EXERCISE REQUIREMENTS |
Each line below that contains the word "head" must be copied.

Segment Start: THE DATA

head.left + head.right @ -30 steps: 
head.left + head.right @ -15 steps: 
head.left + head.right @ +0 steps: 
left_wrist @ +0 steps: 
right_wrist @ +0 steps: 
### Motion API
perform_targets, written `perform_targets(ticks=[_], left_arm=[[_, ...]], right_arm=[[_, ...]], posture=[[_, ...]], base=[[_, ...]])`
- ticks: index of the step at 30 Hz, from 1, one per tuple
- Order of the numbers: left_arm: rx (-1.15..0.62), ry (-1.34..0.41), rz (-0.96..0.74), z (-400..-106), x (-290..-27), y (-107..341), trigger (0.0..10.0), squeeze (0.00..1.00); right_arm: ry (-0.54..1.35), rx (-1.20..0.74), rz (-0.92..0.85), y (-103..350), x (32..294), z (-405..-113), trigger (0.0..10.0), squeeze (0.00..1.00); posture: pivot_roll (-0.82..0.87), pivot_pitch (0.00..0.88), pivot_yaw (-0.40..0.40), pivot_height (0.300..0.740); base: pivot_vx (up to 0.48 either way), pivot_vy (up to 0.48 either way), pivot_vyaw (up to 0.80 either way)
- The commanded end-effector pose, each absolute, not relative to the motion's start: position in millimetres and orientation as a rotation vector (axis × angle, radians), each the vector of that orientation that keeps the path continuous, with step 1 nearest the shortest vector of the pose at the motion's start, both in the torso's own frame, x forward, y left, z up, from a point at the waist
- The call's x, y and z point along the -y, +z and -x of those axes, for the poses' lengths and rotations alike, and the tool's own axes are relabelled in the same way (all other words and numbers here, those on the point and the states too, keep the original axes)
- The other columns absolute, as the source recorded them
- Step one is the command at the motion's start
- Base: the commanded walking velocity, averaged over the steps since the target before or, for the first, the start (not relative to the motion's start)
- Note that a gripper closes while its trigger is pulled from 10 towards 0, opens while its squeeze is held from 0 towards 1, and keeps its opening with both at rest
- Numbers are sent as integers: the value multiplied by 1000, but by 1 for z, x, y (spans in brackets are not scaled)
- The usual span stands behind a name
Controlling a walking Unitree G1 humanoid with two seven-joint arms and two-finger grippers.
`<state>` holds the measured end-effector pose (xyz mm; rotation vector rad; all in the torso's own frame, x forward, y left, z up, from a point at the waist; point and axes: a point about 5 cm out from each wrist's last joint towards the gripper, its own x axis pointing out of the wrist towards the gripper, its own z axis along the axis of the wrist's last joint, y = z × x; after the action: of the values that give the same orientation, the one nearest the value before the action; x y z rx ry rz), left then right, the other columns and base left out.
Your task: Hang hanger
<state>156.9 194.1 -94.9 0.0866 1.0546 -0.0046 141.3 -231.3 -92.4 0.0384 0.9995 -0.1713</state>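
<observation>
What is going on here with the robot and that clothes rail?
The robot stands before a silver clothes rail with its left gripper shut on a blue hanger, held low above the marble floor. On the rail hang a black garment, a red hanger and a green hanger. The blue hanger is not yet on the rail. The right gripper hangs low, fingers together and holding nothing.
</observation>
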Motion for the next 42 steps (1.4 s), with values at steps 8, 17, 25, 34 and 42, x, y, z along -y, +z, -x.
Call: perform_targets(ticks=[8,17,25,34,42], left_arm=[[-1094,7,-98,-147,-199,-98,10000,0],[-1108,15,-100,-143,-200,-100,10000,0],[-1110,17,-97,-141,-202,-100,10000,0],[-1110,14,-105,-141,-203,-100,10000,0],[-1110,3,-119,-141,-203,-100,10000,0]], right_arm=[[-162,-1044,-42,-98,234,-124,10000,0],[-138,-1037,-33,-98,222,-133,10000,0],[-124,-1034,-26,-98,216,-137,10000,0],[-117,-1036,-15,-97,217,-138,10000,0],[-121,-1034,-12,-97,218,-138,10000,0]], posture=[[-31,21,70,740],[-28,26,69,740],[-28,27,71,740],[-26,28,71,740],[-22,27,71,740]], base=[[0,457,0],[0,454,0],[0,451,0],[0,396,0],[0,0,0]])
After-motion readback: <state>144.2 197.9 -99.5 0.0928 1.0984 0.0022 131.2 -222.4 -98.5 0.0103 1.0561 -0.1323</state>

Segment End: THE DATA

SOLUTION |
head.left + head.right @ -30 steps: 
head.left + head.right @ -15 steps: 
head.left + head.right @ +0 steps: 

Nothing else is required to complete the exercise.